Related link: http://www.nextag.com/serv/main/about/jobs/java.jsp

A friend sent me the following programming problem, which comes from the NextTag website.


Given a deck of nCards unique cards, cut the deck iCut cards from top and perform a perfect shuffle. A perfect shuffle begins by putting down the bottom card from the top portion of the deck followed by the bottom card from the bottom portion of the deck followed by the next card from the top portion, etc., alternating cards until one portion is used up. The remaining cards go on top. The problem is to find the number of perfect shuffles required to return the deck to its original order. Your function should be declared as:

static long shuffles(int nCards,int iCut);

On their site, they’re using this as a screening function for software developers. As they put it:


We are looking for Java developers to help build our e-commerce web application. Try out this Programming Problem and see if you can make it run within a few minutes or less.

I’m not certain I understand why this is related to an e-commerce application, but it’s an interesting challenge.
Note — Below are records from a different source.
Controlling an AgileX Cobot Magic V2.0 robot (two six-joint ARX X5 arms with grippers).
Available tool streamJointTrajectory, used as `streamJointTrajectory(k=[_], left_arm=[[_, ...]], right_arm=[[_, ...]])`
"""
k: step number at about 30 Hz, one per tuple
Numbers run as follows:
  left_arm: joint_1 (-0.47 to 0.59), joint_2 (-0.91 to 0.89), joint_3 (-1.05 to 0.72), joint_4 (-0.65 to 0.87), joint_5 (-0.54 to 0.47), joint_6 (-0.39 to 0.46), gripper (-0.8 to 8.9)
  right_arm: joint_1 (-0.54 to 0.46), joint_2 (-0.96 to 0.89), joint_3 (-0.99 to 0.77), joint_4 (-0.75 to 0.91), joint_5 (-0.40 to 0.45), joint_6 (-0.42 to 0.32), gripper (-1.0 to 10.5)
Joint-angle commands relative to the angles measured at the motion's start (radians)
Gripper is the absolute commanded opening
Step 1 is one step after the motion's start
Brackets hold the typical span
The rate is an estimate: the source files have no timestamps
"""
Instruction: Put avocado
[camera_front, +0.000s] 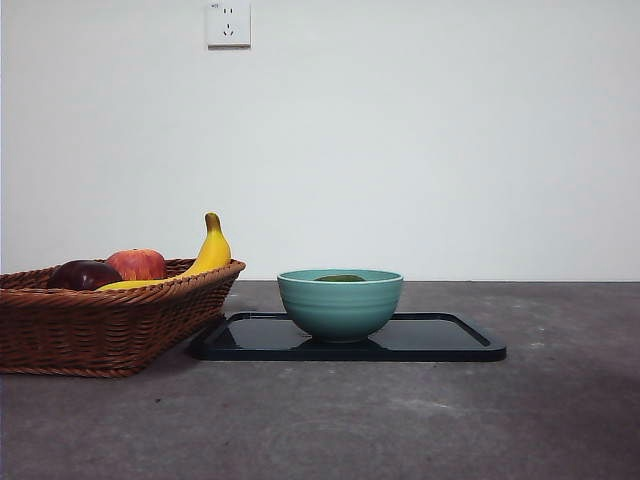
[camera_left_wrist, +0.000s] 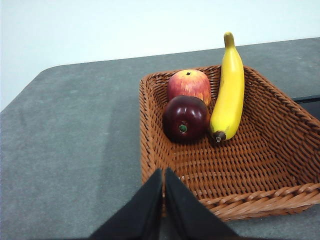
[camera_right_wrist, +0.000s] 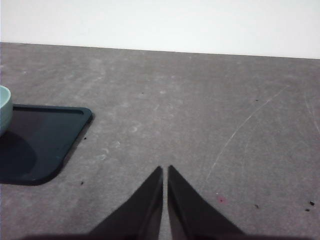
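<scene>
Green avocado (camera_front: 340, 278) sits in the bowl (camera_front: 340, 305) on the tray (camera_front: 440, 340); firm, light, slightly bumpy, best gripped across its middle; my left claw (camera_left_wrist: 163, 172) and right claw (camera_right_wrist: 165, 170) are closed, empty.

Avocado (camera_front: 340, 278) barely showing inside teal bowl (camera_front: 340, 305) on black tray (camera_front: 440, 340), wicker basket (camera_front: 100, 325) alongside.

No readable text, label, brand or number is showing in any view. A white wall socket (camera_front: 228, 23) is carrying a tiny mark at its top left corner, too small to read, and nothing else is bearing any print.
</scene>
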Motion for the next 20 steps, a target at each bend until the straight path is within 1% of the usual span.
streamJointTrajectory(k=[1, 6, 20], left_arm=[[0.001, -0.002, -0.020, -0.009, -0.002, -0.009, 0.08], [0.001, -0.002, -0.020, -0.009, -0.002, -0.009, 0.08], [0.001, -0.002, -0.021, -0.009, -0.002, -0.009, 0.08]], right_arm=[[0.014, -0.003, -0.006, -0.008, 0.000, 0.018, 0.1], [0.033, -0.003, -0.006, 0.007, 0.000, 0.018, 0.1], [0.034, -0.003, -0.006, 0.010, 0.000, 0.018, 0.1]])
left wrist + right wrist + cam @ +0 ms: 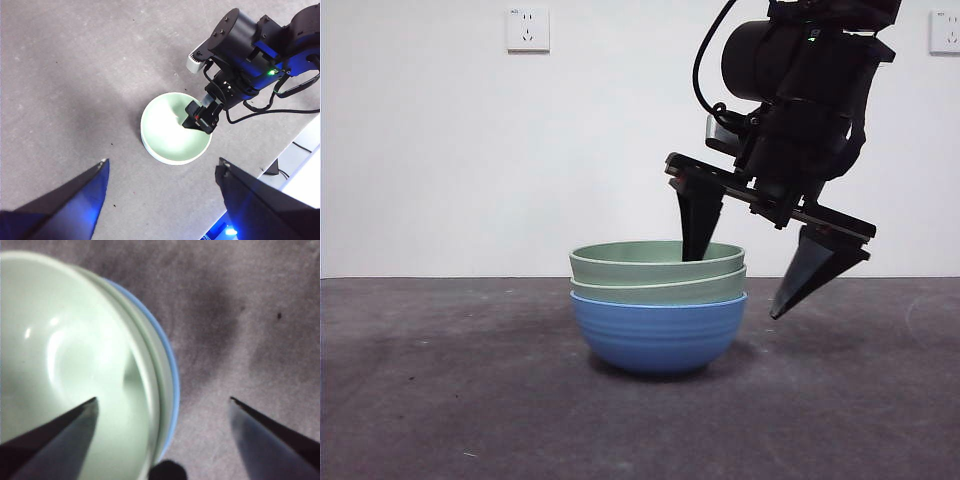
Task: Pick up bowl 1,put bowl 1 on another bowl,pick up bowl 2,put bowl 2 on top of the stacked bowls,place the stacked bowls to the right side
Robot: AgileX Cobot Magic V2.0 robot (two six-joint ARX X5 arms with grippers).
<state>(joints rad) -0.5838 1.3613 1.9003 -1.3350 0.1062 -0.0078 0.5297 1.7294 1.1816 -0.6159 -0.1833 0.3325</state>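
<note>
stacked bowls (658, 300), right claw (760, 262) spread, straddling rim, table (440, 400)

Matte black right arm (800, 90) with cylindrical wrist housing, looped black cable, lit green indicator, small grey block. Black wedge-shaped tapered fingers (815, 268). Blue glow on left gripper (162, 200) fingers.

My right claw (735, 285) with one fingertip sunk out of sight inside the top green bowl (657, 262), stacked bowls (90, 370) blurred and cut off by the wrist picture's edge, blue bowl (170, 365) only a sliver
</note>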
Or, at least, I thought it was (Call me a dang-fool-coder, but sometimes I just like to hack away at problems).

After 4 hours, I’ve got it down to 31 milliseconds on the machine I’m using. I think that’s good enough.

The fun part, for me, was realizing just how computationally intensive this problem really is, and, consequently, how bad my initial guess at how to do solve it was. At the end of the day, a few cute tricks and a little bit of thought about prime factorizations solved the problem in ways that objects named “deck” and “shuffler” didn’t.

The hard question: is there a closed form solution for this problem?